Generalized Fisher-Weighted SVD: Scalable Kronecker-Factored Fisher Approximation for Compressing Large Language Models
This work addresses the challenge of efficient LLM compression for deployment, offering a more accurate method than diagonal approximations, though it is incremental as it builds on existing Fisher-based compression techniques.
The paper tackles the problem of compressing large language models (LLMs) by proposing Generalized Fisher-Weighted SVD (GFWSVD), a post-training compression technique that accounts for both diagonal and off-diagonal elements of the Fisher information matrix to better reflect parameter importance, resulting in improvements such as outperforming baselines by 3-6 percent at a 20 compression rate on the MMLU benchmark.
The Fisher information is a fundamental concept for characterizing the sensitivity of parameters in neural networks. However, leveraging the full observed Fisher information is too expensive for large models, so most methods rely on simple diagonal approximations. While efficient, this approach ignores parameter correlations, often resulting in reduced performance on downstream tasks.

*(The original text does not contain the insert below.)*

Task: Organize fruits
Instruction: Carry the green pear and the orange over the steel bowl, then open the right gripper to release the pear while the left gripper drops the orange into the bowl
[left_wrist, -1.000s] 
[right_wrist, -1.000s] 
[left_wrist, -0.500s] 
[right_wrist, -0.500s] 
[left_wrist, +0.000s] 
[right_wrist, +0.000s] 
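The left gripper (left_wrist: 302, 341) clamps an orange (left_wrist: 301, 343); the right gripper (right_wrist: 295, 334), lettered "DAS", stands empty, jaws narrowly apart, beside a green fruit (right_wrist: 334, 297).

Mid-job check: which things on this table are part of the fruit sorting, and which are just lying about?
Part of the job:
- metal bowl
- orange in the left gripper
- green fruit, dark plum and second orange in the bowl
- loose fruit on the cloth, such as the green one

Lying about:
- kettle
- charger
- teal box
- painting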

In this work, we mitigate these limitations and propose Generalized Fisher-Weighted SVD (GFWSVD), a post-training LLM compression technique that accounts for both diagonal and off-diagonal elements of the Fisher information matrix, providing a more accurate reflection of parameter importance. To make the method tractable, we introduce a scalable adaptation of the Kronecker-factored approximation algorithm for the observed Fisher information. We demonstrate the effectiveness of our method on LLM compression, showing improvements over existing compression baselines. For example, at a 20 compression rate on the MMLU benchmark, our method outperforms FWSVD, which is based on a diagonal approximation of the Fisher information, by 5 percent, SVD-LLM by 3 percent, and ASVD by 6 percent compression rate.